There are two schools of thought regarding what education is. The first, or descriptive, school emphasizes a child’s development from within. The other school of thought, or the formalist school, emphasizes formation from without, or immersion in culture, which involves transferring knowledge and engaging with its established ideas. While both sides are valid, there are important differences. Below is a brief description of each school of thought. Using these two approaches may help you determine which is best for your child.
Formal education takes place in a school. It consists of a structured and prescribed curriculum, specially trained teachers, and a final examination. The results of formal education are generally recognized by a third party. Alternatively, non-formal education is an informal educational environment, often not within a formal school. Non-formal education occurs outside of formal schooling and often involves self-directed study and is based on interests and skills.

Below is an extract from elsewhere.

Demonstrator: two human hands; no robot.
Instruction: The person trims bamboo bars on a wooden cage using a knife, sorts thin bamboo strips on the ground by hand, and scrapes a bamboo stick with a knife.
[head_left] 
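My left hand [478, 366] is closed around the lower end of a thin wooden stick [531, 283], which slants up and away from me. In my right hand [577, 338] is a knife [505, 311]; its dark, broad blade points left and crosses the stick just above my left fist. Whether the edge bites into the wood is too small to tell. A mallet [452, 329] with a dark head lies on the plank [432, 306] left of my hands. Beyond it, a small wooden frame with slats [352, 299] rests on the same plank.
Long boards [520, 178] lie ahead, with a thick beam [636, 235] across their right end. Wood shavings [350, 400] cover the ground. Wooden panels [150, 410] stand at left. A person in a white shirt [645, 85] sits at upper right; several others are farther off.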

While the rigor of an educational experience may be necessary for a successful future, it’s still worth questioning whether the benefits of a degree are worthwhile. In the current debate over education, many people focus on the economic benefit that it offers, and not on the quality of the person. It is widely accepted that students with an education earn higher wages than those with a lower-level education. But in reality, Caplan contends that education doesn’t really achieve anything more than signaling that students will become a good employee.
The purpose of education is to cultivate reason and suppress emotion. Albert O. Hirschman once described enlightenment as the triumph of interests over passions. Before the Enlightenment, passions were unruly, driving duels and wars of religion. But with a high-quality education, these passions waned and the pursuit of reason became the primary objective. In this way, the world became a better place.